**DIRECTIONS FOR THIS TASK**:
Pull out of the data below the stretch of lines bounded by the one containing "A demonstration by" and the one containing "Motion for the", both bounds included, unchanged.

►

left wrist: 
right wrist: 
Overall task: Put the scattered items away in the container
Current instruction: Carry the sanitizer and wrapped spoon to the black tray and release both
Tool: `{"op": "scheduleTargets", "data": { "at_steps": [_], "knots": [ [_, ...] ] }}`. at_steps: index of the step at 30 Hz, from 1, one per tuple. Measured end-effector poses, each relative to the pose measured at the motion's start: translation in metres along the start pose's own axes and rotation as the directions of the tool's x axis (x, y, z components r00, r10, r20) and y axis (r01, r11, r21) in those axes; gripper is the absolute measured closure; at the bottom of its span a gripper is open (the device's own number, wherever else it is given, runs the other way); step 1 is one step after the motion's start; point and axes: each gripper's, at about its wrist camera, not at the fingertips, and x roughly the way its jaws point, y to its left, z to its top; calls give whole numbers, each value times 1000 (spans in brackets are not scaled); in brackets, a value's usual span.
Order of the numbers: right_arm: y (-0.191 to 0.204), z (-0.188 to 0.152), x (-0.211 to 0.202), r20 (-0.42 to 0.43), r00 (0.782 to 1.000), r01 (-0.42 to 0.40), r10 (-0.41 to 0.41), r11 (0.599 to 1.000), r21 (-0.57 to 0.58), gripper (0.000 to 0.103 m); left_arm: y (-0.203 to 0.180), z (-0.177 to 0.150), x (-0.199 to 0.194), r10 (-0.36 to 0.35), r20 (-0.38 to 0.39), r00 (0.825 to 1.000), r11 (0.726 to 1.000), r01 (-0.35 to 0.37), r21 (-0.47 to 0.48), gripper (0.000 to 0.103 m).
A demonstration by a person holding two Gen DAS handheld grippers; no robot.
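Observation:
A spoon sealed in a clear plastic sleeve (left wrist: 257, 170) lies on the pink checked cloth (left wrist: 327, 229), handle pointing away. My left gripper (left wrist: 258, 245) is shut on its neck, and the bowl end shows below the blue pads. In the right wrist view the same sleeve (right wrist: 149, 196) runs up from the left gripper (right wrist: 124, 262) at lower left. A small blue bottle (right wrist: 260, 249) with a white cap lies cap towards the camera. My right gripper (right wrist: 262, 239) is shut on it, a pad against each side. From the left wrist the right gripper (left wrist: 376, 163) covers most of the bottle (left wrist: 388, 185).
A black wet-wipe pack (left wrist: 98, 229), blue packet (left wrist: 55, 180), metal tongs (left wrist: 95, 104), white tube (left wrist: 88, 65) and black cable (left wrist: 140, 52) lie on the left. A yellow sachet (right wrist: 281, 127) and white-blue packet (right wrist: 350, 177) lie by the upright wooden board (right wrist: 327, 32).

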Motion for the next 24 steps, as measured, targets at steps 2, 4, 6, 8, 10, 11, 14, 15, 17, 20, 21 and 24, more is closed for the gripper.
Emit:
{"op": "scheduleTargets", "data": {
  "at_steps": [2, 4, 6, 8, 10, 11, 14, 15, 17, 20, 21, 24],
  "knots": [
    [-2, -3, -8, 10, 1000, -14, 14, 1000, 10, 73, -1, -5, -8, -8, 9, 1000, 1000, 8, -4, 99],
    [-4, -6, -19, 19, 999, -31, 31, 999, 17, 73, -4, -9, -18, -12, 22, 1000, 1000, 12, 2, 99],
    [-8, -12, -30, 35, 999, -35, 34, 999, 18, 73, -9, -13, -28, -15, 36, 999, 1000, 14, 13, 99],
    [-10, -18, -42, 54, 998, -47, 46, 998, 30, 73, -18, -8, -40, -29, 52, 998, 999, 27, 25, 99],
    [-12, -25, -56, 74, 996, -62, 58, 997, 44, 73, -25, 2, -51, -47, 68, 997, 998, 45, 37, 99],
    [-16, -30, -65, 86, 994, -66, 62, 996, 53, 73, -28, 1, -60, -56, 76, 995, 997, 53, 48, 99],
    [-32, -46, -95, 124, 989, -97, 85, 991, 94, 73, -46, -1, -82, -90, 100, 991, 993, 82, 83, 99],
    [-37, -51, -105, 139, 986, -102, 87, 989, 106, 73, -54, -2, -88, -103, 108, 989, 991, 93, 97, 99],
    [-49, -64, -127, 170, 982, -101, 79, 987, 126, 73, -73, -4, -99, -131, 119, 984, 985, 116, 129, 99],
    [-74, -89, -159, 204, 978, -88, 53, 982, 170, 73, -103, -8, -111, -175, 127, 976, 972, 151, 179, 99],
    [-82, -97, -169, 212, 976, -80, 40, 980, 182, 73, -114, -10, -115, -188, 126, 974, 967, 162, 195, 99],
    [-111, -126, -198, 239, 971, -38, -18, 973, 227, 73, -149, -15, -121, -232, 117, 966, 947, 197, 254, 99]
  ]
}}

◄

**EXERCISE ANSWER**:
A demonstration by a person holding two Gen DAS handheld grippers; no robot.
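Observation:
A spoon sealed in a clear plastic sleeve (left wrist: 257, 170) lies on the pink checked cloth (left wrist: 327, 229), handle pointing away. My left gripper (left wrist: 258, 245) is shut on its neck, and the bowl end shows below the blue pads. In the right wrist view the same sleeve (right wrist: 149, 196) runs up from the left gripper (right wrist: 124, 262) at lower left. A small blue bottle (right wrist: 260, 249) with a white cap lies cap towards the camera. My right gripper (right wrist: 262, 239) is shut on it, a pad against each side. From the left wrist the right gripper (left wrist: 376, 163) covers most of the bottle (left wrist: 388, 185).
A black wet-wipe pack (left wrist: 98, 229), blue packet (left wrist: 55, 180), metal tongs (left wrist: 95, 104), white tube (left wrist: 88, 65) and black cable (left wrist: 140, 52) lie on the left. A yellow sachet (right wrist: 281, 127) and white-blue packet (right wrist: 350, 177) lie by the upright wooden board (right wrist: 327, 32).
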
Motion for the next 24 steps, as measured, targets at steps 2, 4, 6, 8, 10, 11, 14, 15, 17, 20, 21 and 24, more is closed for the gripper.

That makes the output complete.